14-22-00316-CR 14-22-00317-CR

01-24-2023

EX PARTE TIFFANY PETEET


Do Not Publish - Tex.R.App.P. 47.2(b)

On Appeal from the 232nd District Court Harris County, Texas Trial Court Cause Nos. 1761896, 1763901

Panel consists of Justices Wise, Jewell, and Poissant.

MEMORANDUM OPINION

PER CURIAM

Appellant, Tiffany Peteet, brings this appeal from the trial court's order on her application for writ of habeas corpus. Appellant was charged with a first-degree felony offense of murder and a third-degree felony offense of tampering with physical evidence. See Tex. Penal Code Ann. §§ 19.02(b)(1)-(2); 37.09(a)(1).

A Harris County Magistrate set bail in the amount of $250,000 for the murder charge and $100,000 for the tampering charge. At the request of defense counsel, the trial court reduced the amounts to $200,000 for the murder charge and $75,000 for the tampering charge.

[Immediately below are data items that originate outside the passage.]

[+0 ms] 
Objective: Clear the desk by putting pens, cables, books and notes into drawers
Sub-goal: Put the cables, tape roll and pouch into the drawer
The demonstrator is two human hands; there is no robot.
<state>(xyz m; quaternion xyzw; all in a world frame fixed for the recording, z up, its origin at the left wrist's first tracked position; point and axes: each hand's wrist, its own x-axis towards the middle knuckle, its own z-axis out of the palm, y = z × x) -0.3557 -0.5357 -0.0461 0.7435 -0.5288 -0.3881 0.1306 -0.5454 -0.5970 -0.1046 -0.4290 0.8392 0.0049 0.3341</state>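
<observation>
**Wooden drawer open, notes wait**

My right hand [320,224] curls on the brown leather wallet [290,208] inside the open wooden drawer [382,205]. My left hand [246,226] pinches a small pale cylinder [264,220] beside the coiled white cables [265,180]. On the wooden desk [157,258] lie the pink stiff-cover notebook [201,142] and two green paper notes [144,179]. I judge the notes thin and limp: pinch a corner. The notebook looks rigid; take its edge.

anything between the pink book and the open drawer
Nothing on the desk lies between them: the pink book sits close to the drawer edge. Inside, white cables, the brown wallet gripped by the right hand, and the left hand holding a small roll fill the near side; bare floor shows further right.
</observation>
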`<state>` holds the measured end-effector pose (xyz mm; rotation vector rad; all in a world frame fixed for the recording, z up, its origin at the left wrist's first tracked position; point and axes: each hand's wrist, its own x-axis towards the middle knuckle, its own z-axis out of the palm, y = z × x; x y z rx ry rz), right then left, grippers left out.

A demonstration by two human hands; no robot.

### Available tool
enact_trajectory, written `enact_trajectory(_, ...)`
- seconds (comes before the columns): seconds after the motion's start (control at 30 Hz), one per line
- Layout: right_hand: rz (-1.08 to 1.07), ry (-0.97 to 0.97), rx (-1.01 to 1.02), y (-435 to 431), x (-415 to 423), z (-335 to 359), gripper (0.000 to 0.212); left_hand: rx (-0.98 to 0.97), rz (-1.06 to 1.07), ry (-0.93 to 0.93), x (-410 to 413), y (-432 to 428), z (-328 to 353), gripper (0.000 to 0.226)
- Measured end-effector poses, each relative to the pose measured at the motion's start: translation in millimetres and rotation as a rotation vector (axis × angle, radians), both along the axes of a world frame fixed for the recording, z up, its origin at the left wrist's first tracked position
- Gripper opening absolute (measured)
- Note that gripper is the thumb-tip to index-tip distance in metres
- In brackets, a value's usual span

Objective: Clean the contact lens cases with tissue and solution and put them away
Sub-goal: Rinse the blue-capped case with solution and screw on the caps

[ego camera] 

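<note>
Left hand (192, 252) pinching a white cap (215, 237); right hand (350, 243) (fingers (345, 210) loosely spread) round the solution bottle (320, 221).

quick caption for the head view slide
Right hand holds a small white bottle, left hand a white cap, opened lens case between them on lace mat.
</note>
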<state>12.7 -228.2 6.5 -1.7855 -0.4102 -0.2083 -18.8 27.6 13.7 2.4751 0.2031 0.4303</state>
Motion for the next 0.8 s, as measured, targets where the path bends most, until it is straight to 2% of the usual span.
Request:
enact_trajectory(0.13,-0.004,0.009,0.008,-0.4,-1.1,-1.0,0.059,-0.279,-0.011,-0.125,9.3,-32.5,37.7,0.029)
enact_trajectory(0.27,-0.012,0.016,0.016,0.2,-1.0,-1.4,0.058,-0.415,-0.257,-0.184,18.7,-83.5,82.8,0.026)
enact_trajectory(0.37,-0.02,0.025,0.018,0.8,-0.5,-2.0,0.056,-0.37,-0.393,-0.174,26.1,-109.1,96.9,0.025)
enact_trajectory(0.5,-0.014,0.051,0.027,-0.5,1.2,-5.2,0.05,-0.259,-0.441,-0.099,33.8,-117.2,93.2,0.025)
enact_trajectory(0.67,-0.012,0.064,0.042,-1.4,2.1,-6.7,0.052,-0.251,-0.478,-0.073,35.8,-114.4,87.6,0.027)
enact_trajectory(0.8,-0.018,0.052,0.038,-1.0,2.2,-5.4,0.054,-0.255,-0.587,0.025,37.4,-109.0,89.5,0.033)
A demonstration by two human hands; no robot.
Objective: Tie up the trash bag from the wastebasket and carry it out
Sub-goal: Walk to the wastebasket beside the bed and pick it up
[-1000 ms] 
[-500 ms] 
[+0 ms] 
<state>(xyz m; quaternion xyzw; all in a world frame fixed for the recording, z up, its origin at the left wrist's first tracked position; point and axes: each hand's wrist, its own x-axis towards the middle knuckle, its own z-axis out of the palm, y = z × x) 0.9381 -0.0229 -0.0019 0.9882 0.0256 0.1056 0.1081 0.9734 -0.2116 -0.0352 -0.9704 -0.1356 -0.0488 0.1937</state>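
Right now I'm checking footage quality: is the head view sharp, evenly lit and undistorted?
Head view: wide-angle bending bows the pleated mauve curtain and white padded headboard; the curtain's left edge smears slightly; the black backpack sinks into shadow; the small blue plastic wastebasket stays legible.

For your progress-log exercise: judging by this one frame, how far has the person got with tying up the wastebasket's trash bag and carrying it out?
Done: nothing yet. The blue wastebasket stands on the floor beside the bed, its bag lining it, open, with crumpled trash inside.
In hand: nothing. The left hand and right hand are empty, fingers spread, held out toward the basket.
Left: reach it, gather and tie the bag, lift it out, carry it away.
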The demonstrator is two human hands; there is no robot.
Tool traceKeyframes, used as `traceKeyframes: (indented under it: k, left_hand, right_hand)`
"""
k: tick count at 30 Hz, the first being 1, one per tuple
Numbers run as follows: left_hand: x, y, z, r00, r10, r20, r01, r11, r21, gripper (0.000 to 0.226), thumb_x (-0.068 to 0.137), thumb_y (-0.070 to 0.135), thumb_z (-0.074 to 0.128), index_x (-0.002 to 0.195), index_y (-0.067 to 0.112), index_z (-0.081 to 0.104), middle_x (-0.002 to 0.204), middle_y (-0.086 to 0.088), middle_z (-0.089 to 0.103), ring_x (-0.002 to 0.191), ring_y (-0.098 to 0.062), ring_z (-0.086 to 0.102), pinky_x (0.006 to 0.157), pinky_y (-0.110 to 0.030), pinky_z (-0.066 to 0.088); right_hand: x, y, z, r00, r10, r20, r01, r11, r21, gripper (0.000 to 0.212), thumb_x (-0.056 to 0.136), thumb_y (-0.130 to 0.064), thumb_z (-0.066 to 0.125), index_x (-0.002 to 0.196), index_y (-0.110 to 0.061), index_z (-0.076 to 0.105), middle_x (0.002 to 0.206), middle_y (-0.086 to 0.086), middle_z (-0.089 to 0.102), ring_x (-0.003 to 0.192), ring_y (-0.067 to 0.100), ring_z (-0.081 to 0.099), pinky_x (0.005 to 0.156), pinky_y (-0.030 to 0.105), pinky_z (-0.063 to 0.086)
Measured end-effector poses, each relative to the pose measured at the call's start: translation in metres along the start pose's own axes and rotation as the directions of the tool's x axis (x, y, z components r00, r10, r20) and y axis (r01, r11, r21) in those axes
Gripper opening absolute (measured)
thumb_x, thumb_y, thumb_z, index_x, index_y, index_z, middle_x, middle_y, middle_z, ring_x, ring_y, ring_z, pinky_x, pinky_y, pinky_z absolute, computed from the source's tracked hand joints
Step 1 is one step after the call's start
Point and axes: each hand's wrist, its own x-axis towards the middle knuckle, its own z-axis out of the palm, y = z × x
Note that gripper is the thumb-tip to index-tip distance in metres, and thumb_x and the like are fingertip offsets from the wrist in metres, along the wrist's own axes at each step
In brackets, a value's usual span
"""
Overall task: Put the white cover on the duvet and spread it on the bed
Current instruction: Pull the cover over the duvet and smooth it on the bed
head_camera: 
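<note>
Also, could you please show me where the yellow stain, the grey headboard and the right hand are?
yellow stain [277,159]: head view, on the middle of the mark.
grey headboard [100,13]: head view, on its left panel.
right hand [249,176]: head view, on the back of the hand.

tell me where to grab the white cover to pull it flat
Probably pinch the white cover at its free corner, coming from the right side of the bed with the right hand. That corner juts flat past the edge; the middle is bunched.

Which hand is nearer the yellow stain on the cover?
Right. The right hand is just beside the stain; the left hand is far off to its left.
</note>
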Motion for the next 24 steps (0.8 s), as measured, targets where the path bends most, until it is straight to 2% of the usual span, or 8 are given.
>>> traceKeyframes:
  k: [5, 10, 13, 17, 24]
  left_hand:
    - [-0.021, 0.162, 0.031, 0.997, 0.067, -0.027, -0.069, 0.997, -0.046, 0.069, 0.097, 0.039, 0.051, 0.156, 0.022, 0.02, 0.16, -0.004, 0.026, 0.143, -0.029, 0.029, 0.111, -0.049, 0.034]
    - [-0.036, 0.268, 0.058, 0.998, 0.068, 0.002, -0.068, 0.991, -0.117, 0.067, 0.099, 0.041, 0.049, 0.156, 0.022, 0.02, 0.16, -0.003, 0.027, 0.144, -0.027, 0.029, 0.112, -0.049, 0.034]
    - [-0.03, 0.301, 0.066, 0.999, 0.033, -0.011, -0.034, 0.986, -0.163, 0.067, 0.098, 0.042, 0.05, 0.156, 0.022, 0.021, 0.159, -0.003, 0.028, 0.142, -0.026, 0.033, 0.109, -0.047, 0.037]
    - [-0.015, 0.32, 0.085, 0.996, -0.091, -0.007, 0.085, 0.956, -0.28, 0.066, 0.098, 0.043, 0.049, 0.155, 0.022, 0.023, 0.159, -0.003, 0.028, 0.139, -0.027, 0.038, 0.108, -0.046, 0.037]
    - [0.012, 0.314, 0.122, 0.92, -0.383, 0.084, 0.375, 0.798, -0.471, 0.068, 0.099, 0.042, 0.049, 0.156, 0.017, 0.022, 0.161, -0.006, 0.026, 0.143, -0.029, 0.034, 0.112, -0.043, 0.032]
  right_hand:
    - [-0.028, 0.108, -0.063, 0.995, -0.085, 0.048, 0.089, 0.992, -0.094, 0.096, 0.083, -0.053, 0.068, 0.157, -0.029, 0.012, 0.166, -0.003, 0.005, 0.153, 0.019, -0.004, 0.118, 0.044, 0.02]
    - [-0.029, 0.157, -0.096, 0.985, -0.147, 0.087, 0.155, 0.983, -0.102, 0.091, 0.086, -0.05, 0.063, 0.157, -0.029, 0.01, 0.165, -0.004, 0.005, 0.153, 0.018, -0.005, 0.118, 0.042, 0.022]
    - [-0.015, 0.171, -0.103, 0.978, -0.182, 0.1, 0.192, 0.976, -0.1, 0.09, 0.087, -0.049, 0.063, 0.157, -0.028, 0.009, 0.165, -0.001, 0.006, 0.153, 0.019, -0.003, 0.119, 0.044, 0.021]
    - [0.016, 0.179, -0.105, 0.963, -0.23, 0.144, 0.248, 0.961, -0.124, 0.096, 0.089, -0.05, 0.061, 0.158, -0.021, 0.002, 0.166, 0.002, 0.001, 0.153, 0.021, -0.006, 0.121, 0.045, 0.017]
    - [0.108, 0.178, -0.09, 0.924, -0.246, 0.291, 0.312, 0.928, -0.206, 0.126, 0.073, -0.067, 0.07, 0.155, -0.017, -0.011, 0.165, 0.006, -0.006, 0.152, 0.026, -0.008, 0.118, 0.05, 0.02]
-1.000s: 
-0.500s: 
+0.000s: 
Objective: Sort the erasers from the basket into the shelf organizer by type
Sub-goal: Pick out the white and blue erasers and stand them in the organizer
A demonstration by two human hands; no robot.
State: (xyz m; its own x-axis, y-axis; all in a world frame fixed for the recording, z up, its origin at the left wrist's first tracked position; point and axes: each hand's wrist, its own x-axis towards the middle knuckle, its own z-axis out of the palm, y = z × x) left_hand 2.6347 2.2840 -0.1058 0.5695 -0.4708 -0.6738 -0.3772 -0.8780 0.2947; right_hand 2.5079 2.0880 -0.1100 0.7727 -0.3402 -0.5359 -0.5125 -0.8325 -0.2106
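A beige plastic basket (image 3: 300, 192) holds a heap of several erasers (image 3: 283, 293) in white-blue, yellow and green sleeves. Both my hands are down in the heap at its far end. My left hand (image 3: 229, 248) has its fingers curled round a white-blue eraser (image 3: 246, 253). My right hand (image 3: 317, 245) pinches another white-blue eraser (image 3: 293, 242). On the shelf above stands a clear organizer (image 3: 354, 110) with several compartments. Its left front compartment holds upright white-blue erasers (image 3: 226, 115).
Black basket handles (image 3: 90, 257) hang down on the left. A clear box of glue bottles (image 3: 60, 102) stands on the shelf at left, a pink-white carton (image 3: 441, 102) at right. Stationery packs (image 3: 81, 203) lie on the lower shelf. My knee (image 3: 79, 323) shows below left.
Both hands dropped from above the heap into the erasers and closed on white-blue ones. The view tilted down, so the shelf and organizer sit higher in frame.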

Appellant filed a pretrial application for a writ of habeas corpus in both cases, alleging the bail amounts are excessive and thus render her unlawfully restrained. After a hearing on appellant's application, the trial court denied appellant's request to further reduce her bail amounts. This appeal followed.

Background

On September 1, 2021, police arrested appellant for the offenses of murder and tampering with physical evidence. At that time, appellant was out on bond for four pending charges consisting of one misdemeanor and three felonies. There was also an additional felony charge pending at the time. Appellant's stepfather posted the bond for four of the charges. A timeline of appellant's criminal history is as follows:

• January 20, 2012: federal conviction for the felony offense of conspiracy to make, possess, and utter forged securities; sentenced to 60 months in prison followed by 3 years of supervised release.
• September 24, 2019: arrested for the misdemeanor offense of theft of services. Appellant was alleged to have received Botox treatments in the amount of $2,000 for which she did not pay. Appellant's stepfather posted appellant's bond.
• January 29, 2020: arrested for felony criminal mischief. Appellant was alleged to have caused $3,000 worth of damages to her neighbor's vehicle after an altercation. Appellant's stepfather posted appellant's bond.
• May 24, 2020: arrested for the felony offense of theft of a firearm.
Appellant was alleged to have stolen a firearm from her previous attorney, William Underwood. Appellant's stepfather posted appellant's bond.
• June 26, 2020: arrested for felony offense of theft. Appellant was alleged to have refused to return a rental vehicle. Appellant's stepfather posted appellant's bond.
• April 12, 2021: arrested for felony offense of theft. Appellant was alleged to have refused to return a rental vehicle.

The underlying charges

Appellant is alleged to have murdered Donna Abshire, the longtime girlfriend of appellant's previous attorney, William Underwood. The probable cause affidavit, admitted as an exhibit at the habeas hearing, explains that police officers found an iPad in Abshire's home which contained recordings of conversations between Abshire and appellant from June 19, 2020 to July 9, 2020. The iPad recordings reveal appellant's scheme to acquire access to Abshire's bank accounts, credit cards, vehicle, and cell phone. Appellant allegedly told Abshire that Abshire's boyfriend, William Underwood, was being investigated by the "DEA" and "Feds." Appellant said she was assisting in the investigation, but was trying to keep Underwood out of trouble. Appellant told Abshire that she needed access to Abshire's accounts for the investigation, but Abshire would be reimbursed upon its completion.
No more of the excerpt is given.